— Activity —
Go through the material and copy each line in which the word "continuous" shows up.
+ + + +
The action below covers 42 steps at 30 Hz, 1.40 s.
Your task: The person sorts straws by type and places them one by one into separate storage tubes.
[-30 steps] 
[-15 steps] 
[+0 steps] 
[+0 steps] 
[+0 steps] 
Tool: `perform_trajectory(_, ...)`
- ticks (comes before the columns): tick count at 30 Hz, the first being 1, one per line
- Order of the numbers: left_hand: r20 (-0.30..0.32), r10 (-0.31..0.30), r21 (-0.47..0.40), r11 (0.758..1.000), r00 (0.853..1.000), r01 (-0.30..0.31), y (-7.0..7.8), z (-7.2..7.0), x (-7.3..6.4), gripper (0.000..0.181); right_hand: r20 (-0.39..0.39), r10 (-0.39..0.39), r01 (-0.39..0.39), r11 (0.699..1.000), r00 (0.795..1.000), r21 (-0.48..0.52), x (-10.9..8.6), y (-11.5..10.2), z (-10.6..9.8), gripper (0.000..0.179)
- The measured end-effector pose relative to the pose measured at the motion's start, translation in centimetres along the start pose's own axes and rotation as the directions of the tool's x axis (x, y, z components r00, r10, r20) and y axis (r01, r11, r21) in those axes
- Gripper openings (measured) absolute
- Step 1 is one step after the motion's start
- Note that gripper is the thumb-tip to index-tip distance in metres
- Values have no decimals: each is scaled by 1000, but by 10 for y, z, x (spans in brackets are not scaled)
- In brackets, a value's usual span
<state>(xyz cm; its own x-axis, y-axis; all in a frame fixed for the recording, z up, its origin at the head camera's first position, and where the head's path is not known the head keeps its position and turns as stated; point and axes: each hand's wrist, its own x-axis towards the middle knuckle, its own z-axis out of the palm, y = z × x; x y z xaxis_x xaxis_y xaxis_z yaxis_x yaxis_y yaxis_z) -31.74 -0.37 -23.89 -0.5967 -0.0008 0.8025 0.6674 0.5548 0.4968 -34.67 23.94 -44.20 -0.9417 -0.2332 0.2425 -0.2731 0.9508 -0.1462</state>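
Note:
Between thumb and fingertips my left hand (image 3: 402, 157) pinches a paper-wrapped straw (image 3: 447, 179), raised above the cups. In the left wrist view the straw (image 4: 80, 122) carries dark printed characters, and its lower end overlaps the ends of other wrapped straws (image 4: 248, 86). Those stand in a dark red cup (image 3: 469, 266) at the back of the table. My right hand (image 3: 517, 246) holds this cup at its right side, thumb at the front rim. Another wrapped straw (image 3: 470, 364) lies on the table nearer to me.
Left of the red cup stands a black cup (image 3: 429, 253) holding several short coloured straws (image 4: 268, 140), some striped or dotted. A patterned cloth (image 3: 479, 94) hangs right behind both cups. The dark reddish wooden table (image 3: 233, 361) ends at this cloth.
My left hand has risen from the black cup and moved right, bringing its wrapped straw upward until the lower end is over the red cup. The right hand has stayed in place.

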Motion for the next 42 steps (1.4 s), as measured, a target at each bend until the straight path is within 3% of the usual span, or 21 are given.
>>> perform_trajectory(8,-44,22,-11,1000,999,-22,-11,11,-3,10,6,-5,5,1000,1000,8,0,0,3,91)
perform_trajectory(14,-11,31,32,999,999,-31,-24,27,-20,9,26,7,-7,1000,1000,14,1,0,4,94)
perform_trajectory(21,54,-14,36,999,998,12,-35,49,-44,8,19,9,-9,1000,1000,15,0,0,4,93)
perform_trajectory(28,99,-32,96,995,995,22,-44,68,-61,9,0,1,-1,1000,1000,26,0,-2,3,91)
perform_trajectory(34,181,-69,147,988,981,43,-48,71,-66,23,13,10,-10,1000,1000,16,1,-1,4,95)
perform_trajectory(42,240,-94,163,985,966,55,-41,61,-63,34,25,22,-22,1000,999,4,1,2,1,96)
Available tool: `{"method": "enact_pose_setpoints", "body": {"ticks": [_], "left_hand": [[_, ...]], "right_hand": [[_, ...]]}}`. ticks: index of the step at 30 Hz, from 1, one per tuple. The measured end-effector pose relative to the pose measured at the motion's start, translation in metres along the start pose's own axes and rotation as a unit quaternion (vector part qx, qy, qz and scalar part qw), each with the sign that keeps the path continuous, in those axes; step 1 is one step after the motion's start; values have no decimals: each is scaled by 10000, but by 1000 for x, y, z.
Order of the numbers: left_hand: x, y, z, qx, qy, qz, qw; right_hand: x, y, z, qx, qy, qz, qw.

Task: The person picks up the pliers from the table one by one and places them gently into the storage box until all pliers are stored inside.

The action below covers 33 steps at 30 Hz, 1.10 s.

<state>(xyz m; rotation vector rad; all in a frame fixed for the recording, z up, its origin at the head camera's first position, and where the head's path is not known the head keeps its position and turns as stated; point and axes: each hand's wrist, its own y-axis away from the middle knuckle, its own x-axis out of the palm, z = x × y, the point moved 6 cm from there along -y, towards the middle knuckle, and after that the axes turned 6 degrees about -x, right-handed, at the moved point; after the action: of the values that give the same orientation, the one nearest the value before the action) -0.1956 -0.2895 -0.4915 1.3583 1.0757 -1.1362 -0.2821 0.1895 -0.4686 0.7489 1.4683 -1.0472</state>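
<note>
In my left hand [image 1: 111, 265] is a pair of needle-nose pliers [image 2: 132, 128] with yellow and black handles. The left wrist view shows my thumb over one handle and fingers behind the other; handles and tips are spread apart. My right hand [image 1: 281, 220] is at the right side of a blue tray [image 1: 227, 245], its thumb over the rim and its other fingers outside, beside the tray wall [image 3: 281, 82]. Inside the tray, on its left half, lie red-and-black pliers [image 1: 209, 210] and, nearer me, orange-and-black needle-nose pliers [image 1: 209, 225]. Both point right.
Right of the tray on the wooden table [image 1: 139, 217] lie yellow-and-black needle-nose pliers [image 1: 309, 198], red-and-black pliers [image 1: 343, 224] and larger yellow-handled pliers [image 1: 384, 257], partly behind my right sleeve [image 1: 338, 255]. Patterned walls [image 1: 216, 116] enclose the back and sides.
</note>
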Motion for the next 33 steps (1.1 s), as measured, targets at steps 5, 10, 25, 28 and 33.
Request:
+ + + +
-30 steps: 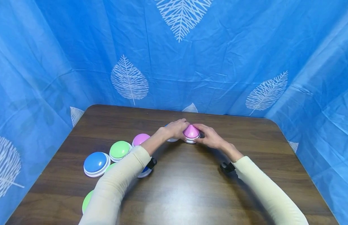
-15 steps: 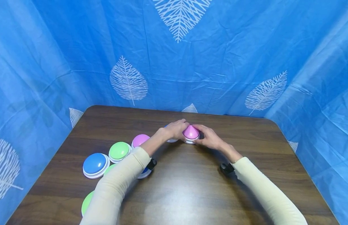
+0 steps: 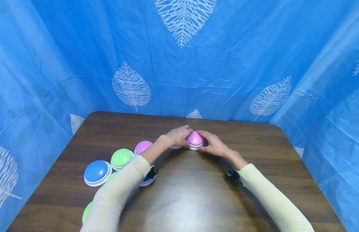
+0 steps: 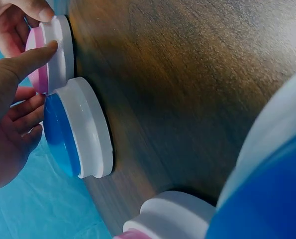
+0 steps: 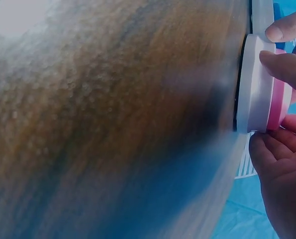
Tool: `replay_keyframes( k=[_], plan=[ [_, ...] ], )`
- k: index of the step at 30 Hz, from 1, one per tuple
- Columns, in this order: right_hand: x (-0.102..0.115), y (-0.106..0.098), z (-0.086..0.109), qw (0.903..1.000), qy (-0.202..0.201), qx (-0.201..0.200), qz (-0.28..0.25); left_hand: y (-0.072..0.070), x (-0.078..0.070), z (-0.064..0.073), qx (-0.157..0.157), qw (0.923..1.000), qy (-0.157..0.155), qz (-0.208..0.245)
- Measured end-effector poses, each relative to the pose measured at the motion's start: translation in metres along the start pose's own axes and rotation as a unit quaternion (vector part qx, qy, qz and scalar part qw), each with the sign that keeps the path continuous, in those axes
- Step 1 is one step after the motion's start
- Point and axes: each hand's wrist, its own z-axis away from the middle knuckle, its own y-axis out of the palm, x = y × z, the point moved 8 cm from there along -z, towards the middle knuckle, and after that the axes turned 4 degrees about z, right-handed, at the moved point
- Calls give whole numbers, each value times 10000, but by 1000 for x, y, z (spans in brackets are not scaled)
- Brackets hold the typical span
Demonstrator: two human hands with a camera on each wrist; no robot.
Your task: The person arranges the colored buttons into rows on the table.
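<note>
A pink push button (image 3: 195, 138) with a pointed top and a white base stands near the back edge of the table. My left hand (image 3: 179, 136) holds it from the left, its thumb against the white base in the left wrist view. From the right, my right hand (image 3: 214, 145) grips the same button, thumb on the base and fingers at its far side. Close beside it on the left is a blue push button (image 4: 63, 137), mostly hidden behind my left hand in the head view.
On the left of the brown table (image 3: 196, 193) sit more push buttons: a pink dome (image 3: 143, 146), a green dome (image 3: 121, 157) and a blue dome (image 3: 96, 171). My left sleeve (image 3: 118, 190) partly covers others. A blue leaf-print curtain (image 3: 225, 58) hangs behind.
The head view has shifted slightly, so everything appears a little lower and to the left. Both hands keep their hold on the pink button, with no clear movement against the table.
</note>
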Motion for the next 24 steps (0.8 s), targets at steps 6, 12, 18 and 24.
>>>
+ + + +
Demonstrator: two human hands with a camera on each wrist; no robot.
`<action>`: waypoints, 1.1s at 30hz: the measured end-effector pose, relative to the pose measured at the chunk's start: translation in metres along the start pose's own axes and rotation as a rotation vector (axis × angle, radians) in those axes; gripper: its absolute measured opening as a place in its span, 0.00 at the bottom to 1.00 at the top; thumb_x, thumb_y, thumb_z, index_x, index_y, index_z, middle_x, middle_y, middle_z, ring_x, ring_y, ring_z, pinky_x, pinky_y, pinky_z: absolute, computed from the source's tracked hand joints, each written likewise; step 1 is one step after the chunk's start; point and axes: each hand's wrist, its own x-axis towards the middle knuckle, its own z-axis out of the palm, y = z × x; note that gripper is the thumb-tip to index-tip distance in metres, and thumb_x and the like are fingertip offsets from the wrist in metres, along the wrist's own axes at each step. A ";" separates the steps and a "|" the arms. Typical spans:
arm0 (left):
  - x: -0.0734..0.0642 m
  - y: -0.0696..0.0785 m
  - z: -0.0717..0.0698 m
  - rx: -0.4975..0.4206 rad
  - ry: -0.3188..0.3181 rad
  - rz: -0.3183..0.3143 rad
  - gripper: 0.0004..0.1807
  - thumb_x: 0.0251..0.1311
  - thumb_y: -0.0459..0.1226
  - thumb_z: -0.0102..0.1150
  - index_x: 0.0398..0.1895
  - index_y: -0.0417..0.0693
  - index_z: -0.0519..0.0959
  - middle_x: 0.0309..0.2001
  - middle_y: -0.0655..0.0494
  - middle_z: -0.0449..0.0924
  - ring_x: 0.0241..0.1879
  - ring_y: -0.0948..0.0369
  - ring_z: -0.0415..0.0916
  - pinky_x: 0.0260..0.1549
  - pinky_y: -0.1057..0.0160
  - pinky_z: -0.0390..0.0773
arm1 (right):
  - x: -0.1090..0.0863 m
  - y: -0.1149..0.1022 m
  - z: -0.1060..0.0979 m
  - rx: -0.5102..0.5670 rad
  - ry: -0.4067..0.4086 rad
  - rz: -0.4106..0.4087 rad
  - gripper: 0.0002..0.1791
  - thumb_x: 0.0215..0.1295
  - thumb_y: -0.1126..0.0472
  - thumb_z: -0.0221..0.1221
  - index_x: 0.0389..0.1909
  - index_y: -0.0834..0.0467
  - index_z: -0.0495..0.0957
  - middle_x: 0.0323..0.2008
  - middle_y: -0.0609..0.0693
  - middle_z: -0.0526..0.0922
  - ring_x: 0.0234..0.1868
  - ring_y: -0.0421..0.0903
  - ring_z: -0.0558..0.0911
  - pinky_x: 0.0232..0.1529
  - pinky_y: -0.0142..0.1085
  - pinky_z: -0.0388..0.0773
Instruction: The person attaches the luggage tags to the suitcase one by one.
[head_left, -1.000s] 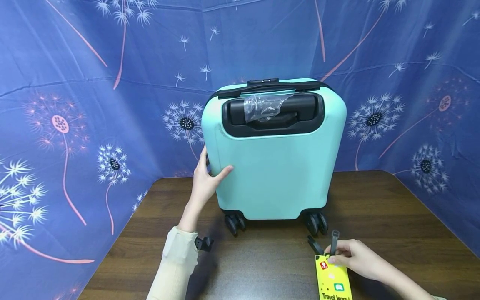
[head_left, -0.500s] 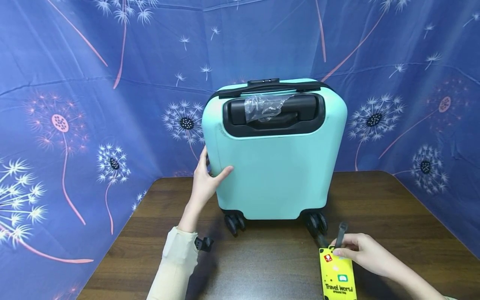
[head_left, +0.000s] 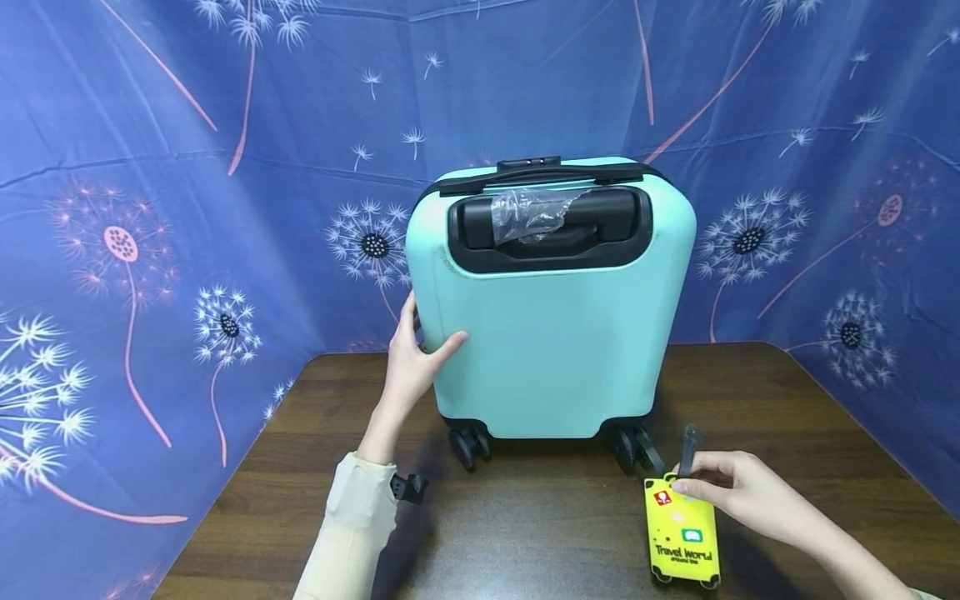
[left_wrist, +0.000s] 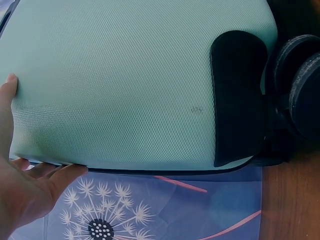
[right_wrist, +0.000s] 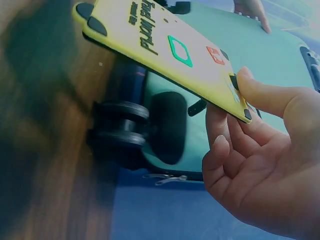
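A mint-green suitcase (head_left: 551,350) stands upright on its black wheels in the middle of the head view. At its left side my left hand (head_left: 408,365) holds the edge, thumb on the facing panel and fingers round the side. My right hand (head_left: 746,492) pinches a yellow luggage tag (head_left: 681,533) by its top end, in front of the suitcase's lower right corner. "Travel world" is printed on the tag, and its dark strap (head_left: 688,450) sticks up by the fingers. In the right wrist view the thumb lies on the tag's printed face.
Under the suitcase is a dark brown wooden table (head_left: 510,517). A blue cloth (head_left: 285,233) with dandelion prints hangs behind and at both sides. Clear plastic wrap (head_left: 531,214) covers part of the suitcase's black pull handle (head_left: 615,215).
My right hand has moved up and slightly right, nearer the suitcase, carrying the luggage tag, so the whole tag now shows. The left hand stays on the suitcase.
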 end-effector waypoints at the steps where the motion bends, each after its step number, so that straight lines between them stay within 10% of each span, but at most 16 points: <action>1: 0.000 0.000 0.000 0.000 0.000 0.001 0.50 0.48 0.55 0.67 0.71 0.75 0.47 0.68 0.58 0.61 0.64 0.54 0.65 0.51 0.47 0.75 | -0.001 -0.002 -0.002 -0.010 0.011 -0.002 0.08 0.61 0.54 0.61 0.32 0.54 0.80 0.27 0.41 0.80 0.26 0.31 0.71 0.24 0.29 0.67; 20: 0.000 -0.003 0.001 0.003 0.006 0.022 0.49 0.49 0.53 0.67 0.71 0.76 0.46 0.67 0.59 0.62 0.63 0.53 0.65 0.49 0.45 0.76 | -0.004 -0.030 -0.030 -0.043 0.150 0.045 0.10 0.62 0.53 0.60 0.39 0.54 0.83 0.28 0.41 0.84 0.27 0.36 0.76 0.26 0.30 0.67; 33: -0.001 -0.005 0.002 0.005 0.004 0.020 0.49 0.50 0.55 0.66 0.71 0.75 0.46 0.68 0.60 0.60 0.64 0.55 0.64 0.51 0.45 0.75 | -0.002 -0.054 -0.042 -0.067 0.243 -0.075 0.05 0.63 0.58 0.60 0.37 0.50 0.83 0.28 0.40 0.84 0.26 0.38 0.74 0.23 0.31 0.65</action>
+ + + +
— Solution to the problem —
Available tool: `{"method": "enact_pose_setpoints", "body": {"ticks": [_], "left_hand": [[_, ...]], "right_hand": [[_, ...]]}}`. ticks: index of the step at 30 Hz, from 1, one per tuple. The measured end-effector pose relative to the pose measured at the motion's start, translation in metres along the start pose's own axes and rotation as a unit quaternion (vector part qx, qy, qz and scalar part qw), each with the sign that keeps the path continuous, in those axes; step 1 is one step after the motion's start; values have no decimals: each is scaled by 10000, but by 1000 for x, y, z.
- Measured end-effector poses, each relative to the pose measured at the motion's start: translation in metres along the start pose's own axes and rotation as a unit quaternion (vector part qx, qy, qz and scalar part qw), each with the sign that keeps the path continuous, in those axes

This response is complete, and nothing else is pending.